Sunday, February 24, 2008
"The Greatest Thing you'll ever learn.......
Earlier I wrote a little about how Marc and I plan to teach our child. One of the most important lessons or gifts we'll ever give him or her is to lead by example. He or she will know what true love really is. They'll know the perfect example of having a mommy and daddy who love each other. Sometimes I can't help but imagine what the future would be like when our little baby will turn into an adult. And I hope that all of our teachings would be put into practice, for the most part. As they continue to grow I hope that he or she would know how to be loving and know who is deserving of their love.

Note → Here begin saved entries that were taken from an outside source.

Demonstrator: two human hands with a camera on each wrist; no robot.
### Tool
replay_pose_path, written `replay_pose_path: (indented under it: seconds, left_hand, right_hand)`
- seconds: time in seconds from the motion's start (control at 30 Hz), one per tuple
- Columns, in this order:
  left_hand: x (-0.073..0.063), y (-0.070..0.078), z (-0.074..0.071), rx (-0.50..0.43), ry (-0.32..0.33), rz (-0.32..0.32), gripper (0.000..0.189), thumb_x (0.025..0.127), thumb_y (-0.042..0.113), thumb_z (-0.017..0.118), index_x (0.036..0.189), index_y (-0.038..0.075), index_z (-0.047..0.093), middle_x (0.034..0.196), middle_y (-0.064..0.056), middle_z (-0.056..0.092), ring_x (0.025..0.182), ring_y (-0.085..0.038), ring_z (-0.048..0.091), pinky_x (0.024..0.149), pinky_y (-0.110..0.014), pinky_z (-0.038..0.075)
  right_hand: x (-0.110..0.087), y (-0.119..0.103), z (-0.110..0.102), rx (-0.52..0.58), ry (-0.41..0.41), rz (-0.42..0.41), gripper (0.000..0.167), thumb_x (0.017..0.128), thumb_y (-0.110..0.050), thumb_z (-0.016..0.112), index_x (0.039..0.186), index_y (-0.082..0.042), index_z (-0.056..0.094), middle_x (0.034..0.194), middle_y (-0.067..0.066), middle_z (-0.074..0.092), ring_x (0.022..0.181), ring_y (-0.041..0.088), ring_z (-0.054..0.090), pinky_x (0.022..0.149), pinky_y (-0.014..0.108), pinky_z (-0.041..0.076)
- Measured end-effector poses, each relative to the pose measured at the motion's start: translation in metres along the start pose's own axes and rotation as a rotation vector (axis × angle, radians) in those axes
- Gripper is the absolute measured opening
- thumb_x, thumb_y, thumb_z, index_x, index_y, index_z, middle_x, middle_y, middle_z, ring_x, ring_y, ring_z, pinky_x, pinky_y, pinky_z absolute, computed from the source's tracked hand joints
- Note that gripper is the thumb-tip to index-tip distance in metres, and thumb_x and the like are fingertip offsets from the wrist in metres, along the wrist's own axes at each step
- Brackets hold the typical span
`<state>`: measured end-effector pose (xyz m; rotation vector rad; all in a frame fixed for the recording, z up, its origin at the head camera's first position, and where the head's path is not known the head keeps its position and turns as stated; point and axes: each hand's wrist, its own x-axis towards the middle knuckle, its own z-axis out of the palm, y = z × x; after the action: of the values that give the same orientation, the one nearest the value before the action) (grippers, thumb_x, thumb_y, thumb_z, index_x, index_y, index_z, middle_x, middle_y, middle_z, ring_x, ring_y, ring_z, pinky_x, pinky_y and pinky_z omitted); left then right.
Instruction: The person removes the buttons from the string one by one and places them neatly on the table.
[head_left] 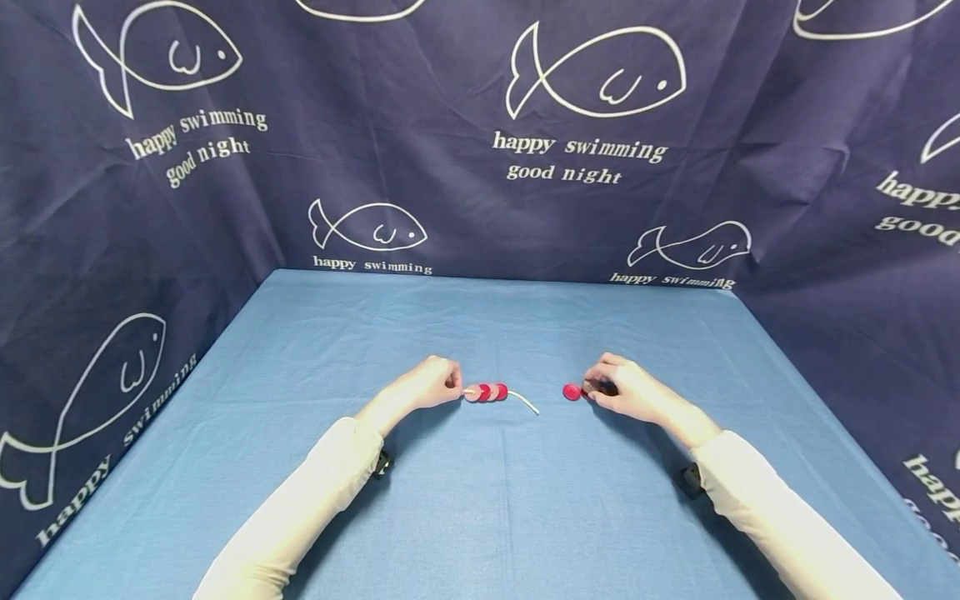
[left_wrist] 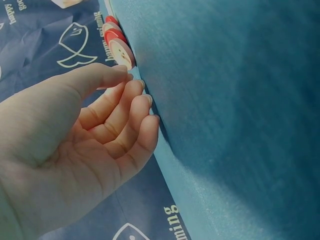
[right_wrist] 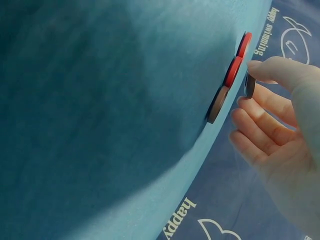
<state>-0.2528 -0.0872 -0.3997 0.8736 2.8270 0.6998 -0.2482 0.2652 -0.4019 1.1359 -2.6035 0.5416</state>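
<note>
A pale cord runs through a row of several flat round buttons, red and pinkish tan by turns, overlapping on the cloth. My left hand pinches the cord's left end between thumb and index finger, beside the tan button. The cord's other end trails free to the right. Between thumb and index finger of my right hand is a dark brown button, seen edge-on. Below that hand lie two red buttons and a brown button, in a line; the head view partly hides them.
A blue cloth covers the table. Behind and at both sides hangs a dark blue curtain printed with white fish and lettering. Each wrist wears a small black device, one being the right camera, under a pale sleeve.
</note>
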Motion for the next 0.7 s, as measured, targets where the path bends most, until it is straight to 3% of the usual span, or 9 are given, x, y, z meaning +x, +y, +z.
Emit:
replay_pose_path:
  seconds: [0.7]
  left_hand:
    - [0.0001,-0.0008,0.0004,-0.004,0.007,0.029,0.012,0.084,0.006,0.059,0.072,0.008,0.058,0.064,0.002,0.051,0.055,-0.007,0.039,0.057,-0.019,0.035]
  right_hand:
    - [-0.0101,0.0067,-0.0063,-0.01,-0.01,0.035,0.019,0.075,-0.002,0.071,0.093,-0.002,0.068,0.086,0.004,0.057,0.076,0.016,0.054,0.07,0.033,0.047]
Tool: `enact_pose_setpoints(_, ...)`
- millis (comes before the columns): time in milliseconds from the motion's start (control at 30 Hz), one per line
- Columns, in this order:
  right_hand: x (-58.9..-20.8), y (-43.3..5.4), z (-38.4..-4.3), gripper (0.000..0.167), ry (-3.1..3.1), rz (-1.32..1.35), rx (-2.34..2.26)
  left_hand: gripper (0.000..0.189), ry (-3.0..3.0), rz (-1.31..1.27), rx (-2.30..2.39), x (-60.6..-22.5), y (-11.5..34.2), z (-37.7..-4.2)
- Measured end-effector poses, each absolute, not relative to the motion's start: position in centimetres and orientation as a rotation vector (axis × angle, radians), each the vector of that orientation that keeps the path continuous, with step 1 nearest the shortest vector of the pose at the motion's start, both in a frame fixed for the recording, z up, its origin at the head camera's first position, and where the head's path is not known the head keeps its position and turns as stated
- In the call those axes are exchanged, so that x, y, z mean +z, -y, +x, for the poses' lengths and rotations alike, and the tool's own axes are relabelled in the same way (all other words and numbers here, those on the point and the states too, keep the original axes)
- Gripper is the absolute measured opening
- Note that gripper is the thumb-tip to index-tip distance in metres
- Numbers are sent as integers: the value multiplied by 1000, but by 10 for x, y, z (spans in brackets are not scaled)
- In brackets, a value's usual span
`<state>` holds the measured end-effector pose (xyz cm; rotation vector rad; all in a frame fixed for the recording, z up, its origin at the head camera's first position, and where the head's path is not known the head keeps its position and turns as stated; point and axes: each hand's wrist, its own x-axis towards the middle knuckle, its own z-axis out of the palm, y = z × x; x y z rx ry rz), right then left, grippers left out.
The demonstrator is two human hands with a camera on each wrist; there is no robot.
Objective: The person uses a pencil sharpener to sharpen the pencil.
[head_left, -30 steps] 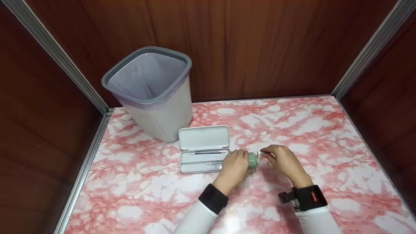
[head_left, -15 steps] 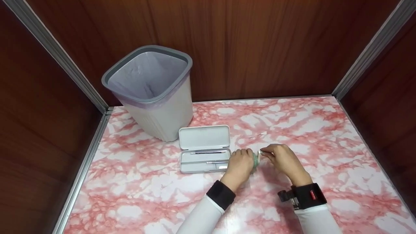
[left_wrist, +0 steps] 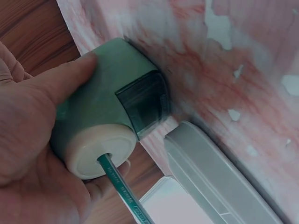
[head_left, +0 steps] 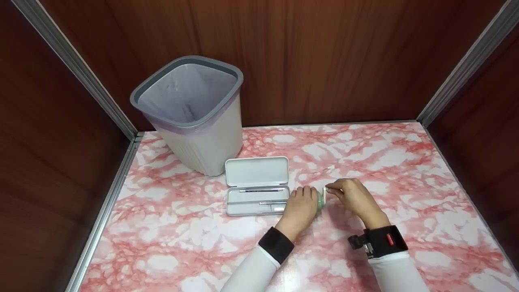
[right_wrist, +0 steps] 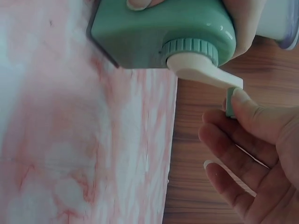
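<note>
A green hand-crank pencil sharpener (left_wrist: 105,100) is gripped by my left hand (head_left: 301,207), which covers most of it in the head view. From the cream round face of the sharpener sticks a green pencil (left_wrist: 122,186), slanting toward the case beside it. On the opposite end is a cream crank arm (right_wrist: 201,70). My right hand (head_left: 357,199) pinches the small green knob (right_wrist: 229,102) at the tip of that crank between thumb and index finger, its other fingers loosely bent.
An open pencil case (head_left: 256,172) lies just left of the sharpener, with a pen (head_left: 261,190) in its upper compartment. Behind it at the left stands a lined waste bin (head_left: 211,150). Brown wood-grain panels (head_left: 324,61) enclose the pink marbled tabletop (head_left: 194,231).
My left hand has shifted right along the sharpener and now hides more of its green body, uncovering more of the case. My right hand stays on the crank knob, nearly still.
</note>
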<state>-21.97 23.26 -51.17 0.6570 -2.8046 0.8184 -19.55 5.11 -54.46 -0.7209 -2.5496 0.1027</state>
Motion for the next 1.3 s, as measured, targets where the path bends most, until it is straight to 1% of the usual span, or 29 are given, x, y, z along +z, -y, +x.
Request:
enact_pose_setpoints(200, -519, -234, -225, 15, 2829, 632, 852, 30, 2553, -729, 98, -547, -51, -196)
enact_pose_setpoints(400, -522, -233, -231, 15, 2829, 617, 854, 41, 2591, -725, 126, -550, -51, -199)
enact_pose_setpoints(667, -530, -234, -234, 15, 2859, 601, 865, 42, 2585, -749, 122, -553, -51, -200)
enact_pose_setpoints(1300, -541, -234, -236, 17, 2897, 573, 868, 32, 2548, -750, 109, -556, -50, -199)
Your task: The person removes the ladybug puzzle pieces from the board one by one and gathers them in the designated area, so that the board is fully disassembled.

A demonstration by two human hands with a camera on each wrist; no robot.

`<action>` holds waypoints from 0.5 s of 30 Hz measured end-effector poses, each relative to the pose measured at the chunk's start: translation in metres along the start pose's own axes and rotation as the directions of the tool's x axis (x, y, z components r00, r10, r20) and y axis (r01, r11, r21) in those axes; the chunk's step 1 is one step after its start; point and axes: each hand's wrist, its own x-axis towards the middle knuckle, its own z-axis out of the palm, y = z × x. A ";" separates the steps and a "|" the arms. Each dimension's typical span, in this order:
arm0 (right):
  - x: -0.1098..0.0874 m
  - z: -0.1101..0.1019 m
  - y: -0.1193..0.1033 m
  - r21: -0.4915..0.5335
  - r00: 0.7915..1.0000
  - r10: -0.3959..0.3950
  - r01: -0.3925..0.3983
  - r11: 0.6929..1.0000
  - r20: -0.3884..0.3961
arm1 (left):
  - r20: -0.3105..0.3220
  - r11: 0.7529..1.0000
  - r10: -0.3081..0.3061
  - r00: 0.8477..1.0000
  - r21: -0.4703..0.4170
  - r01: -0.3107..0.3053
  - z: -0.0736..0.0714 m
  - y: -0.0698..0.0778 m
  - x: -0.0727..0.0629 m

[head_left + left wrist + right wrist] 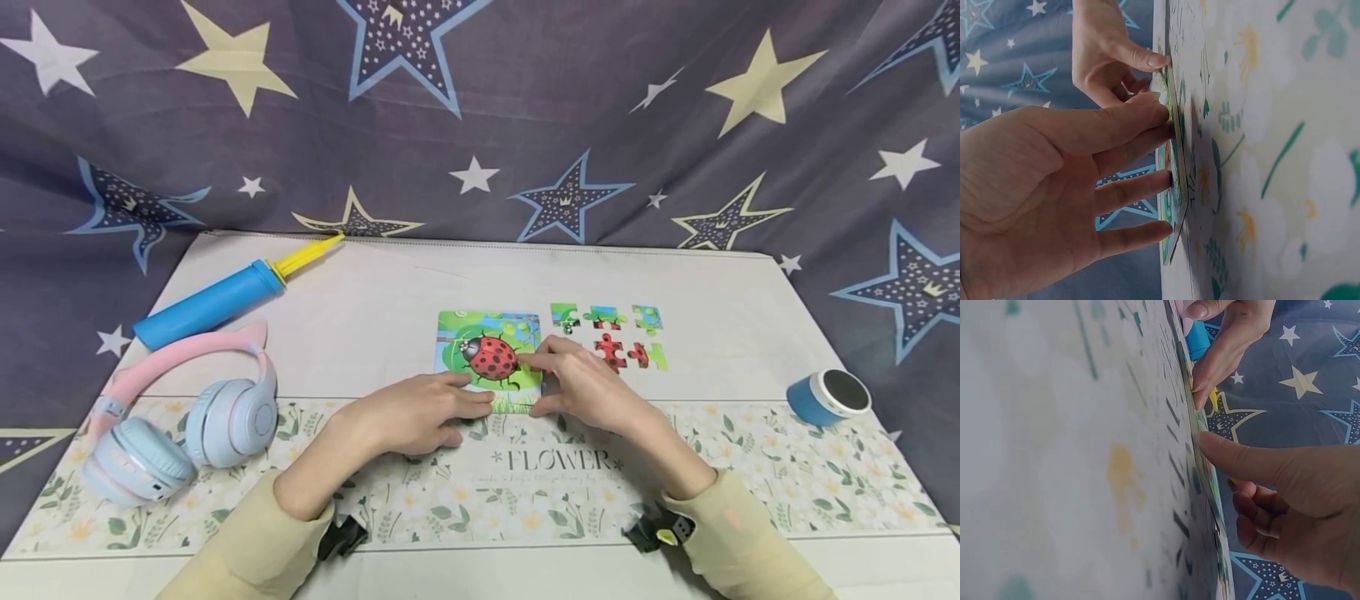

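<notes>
A square jigsaw board (pixel 477 323) with a red, black-spotted ladybug on green and blue lies flat near the table's middle. My left hand (pixel 420 412) has its fingers stretched out, their tips resting on the board's lower left part. From the other side, my right hand (pixel 588 385) reaches over with its index finger laid on the ladybug. Its thumb (pixel 1235 456) touches the board's near edge, and the remaining fingers (pixel 1260 515) are loosely bent with nothing seen in them. Several loose puzzle pieces (pixel 611 352) lie right of the board, partly behind the right hand.
Pink and blue headphones (pixel 231 421) rest at the left, with a blue hand pump (pixel 213 304) with a yellow nozzle behind them. A small blue and white cylindrical device (pixel 825 398) stands at the right. A starry curtain (pixel 480 125) hangs behind the white table (pixel 375 317).
</notes>
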 end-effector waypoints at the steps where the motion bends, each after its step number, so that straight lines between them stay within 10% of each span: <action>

This is our greatest gift we will give to our child,
love.
Mayan with tha playan...
These days, I think about our future completely different than I used to. NOW it's all about whats best for the baby and us as a family; like where do we want to raise the little one who will one day enslave the world (for it's own good of course!). I think very big changes are in the works. I'm considering relocation as a great way to maximize our financial potential. Of course, I run it all by Sonia who is always supportive of a positive move. And if she sees it as not so positive, she'll simply say "what're you talkin about weirdo?" and I know it's gonna be a hard sell. But I'm determined to keep it all on track. Age-wise, I THINK I have some time before I start pooping myself, but considering my uhm...maturity( shall we say?) I'm looking for as few missteps as possible. The kid hasn't been born yet, but I'm tryin to set him or her up for life in every sense of the word!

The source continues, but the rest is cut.